She is the California Regional Director for the National Wildlife Federation.
“For me what’s kind of remarkable, but also sad. It’s the last sixteen hundred feet of protected space on both sides of the freeway,” said Pratt.
Pratt describes this area like an hourglass with the highway being the middle point. But unlike an hourglass where sand, or wildlife in this case, would flow from one side to another, Highway 101 has been an almost impenetrable wall for the wildlife in this region for three quarters of a century.
“The wildlife were already sort of coming to this area. And what the National Park Service study has shown for at least the wildlife they have collared or tracking, like the mountain lions or or coyotes. They get here and they’re like, ‘Ah Ah, I’m not crossing this and they turn around’,” said Pratt.

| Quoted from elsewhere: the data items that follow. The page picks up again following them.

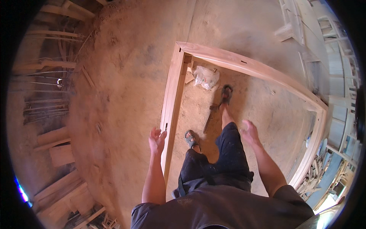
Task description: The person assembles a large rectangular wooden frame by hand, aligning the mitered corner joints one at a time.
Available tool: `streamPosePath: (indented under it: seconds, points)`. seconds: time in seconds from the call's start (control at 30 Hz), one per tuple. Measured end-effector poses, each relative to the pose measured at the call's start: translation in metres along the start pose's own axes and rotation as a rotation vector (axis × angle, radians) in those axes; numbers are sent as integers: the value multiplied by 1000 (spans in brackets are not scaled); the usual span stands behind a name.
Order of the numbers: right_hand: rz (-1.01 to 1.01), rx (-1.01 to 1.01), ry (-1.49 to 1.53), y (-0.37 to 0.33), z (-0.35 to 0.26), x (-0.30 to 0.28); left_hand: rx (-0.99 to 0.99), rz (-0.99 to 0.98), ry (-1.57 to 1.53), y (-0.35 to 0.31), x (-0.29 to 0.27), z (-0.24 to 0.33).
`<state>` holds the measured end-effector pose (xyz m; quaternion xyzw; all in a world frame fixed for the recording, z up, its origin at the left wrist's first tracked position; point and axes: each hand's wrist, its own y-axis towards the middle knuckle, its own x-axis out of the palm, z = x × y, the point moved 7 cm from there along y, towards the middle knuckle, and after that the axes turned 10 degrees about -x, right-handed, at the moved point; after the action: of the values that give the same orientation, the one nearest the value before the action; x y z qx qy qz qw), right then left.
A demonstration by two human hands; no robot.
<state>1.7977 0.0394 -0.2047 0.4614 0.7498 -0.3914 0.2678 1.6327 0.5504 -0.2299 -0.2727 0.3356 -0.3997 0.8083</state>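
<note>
Farthest out to the left of the wooden frame (172, 95), thin rods (45, 102) and lengths of timber lie along the side of the floor, with a flat square board (62, 155) nearer to me. Between them and the frame is dusty brown ground (118, 110).

My left hand (156, 141) is at the outer edge of the frame's left rail, beside a small dark slot. It is partly open, fingers loosely curled, with nothing in its grasp (whether the thumb brushes the wood, I cannot tell). The frame spreads out before me, showing its left, far and right rails; its near end is out of my sight.

Inside the frame, a white plastic bag (206, 78) sits by the far left corner. My left sandal (190, 138) is just inside the left rail; right of it lies a dark tool, probably a hammer (207, 119), then my right sandal (227, 93), closer to the far rail. My right hand (250, 133) hangs over the frame's opening, half open with bent fingers, holding nothing that I can see.

Beyond the right rail lie wood scraps (314, 173) and, past its far corner, pale panels (337, 87).
</note>
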Motion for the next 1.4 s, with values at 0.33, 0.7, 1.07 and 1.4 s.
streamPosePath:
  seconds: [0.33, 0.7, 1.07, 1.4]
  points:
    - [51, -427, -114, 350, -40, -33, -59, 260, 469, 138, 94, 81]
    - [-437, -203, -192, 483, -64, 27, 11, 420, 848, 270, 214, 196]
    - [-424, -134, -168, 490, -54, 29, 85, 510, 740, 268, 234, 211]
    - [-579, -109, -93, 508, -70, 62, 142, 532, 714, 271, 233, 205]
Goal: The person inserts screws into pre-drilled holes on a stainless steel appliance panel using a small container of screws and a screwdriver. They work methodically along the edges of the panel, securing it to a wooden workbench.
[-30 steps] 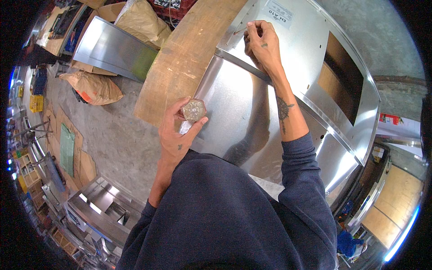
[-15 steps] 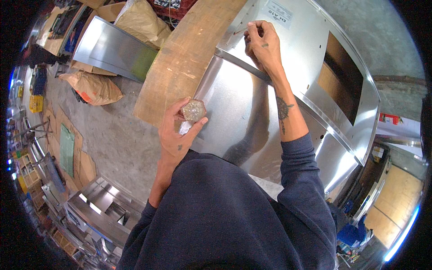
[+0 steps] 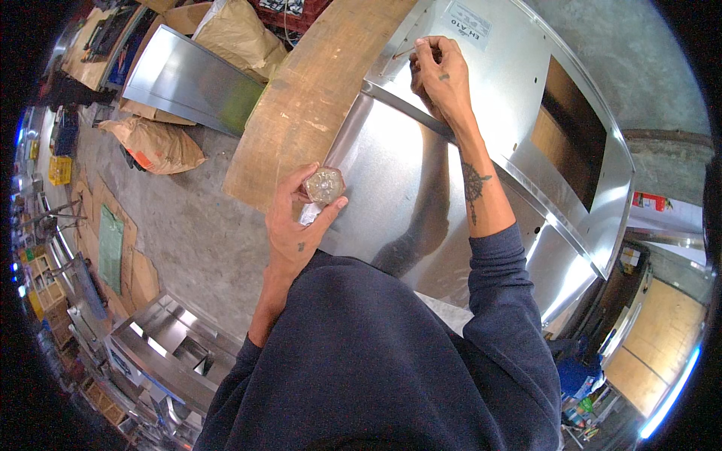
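My left hand (image 3: 293, 227) is wrapped round a small round container (image 3: 325, 185) with a clear, glassy-looking top or contents; which of the two I cannot tell. It is held over the near left edge of a shiny sheet-metal piece (image 3: 380, 161). Farther off, my right hand (image 3: 444, 79) is closed in a pinch on a thin brownish stick (image 3: 404, 52). The stick points left, its tip close to the metal near the far left edge; whether it touches is unclear. A raised metal seam (image 3: 519, 177) runs below my right wrist.
A wooden board (image 3: 301, 113) lies under the metal's left side. The metal has a rectangular cutout (image 3: 571, 128) on the right and a paper label (image 3: 468, 26) at the far end. A brown paper sack (image 3: 162, 144) and a loose metal sheet (image 3: 192, 83) are at the left.
The stick in my right hand has tilted slightly, and more of it shows beside the fingertips. My left hand and the container have hardly moved.
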Motion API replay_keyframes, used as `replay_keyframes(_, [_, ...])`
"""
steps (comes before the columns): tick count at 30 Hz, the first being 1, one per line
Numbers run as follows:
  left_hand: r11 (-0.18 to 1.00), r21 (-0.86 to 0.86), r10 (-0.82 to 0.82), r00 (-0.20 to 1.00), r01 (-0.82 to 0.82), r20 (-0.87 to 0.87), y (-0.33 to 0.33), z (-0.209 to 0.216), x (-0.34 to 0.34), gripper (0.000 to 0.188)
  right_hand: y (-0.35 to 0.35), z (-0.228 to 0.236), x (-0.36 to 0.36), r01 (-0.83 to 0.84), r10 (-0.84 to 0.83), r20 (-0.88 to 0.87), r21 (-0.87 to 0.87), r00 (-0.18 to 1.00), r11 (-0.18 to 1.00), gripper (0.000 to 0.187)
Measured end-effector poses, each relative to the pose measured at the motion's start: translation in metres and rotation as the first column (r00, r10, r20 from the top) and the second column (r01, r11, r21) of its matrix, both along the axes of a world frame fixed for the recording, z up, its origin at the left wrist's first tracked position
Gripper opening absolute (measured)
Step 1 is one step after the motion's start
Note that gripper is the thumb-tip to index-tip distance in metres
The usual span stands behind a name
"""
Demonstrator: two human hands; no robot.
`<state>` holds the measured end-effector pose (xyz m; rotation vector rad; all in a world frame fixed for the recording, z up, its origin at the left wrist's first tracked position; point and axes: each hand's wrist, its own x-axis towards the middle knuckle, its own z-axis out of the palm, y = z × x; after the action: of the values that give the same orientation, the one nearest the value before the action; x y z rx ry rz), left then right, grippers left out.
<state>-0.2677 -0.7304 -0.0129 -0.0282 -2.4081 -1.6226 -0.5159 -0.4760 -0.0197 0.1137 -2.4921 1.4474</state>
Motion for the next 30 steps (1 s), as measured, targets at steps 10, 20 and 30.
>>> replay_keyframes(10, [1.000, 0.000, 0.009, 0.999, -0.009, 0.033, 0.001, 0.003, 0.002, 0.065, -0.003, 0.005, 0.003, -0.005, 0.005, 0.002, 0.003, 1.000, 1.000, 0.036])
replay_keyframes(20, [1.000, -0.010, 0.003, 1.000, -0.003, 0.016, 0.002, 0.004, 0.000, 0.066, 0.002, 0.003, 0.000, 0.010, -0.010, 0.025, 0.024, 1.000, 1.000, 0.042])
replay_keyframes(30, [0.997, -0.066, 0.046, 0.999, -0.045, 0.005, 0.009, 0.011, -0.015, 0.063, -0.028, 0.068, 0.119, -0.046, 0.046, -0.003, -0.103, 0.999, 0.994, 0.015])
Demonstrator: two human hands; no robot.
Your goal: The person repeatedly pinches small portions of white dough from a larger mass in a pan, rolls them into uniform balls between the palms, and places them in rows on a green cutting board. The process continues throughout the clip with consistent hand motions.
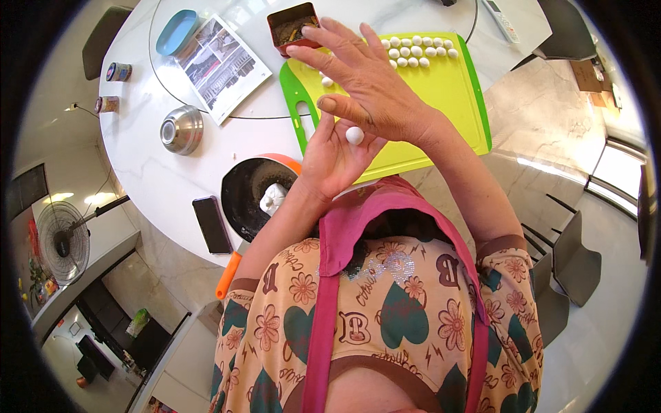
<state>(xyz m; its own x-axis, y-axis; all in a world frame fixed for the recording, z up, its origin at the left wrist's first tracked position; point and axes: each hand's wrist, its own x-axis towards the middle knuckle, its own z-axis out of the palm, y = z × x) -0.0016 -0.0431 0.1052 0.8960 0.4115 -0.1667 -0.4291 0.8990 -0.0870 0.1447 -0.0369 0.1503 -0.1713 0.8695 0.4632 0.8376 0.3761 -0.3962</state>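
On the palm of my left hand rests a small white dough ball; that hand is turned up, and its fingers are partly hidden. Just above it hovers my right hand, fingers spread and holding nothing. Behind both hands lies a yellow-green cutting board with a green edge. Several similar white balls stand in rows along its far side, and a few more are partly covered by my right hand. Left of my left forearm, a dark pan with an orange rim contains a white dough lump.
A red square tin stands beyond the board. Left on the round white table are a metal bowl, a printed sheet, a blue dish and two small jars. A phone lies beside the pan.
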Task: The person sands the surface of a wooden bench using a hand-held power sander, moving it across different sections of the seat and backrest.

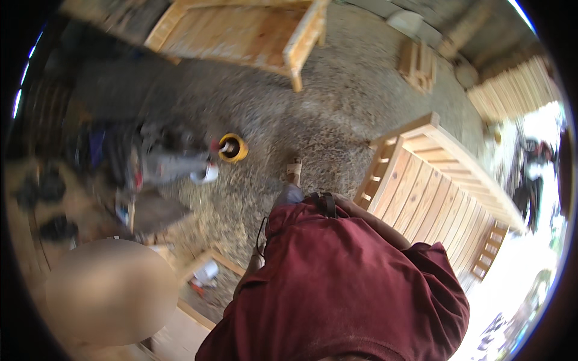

It’s a cooler day when we meet up and Pratt is wearing a Christmas Sweater with Mountain Lion P-22 on the front.
“Who I call the Brad Pitt of the Cougar world,” Pratt said.
That’s right — a puma celebrity. “P” is for puma and “22” is because he was the twenty second puma to get a tracking collar. Pratt also has a tattoo of P-22 on her arm and carries around a cardboard cut-out of the big cat.
As you can tell he’s a big deal to her and really the inspiration for the world’s largest animal crossing.
“For me, what he did was get the public engaged, which is really important. The park service and others have been talking about the need for connectivity for a while. But it wasn’t something that resonated with people outside of the environmental or scientific world. But all of a sudden boom, you get this lonely, dateless, handsome bachelor show up in Griffith Park,” said Pratt.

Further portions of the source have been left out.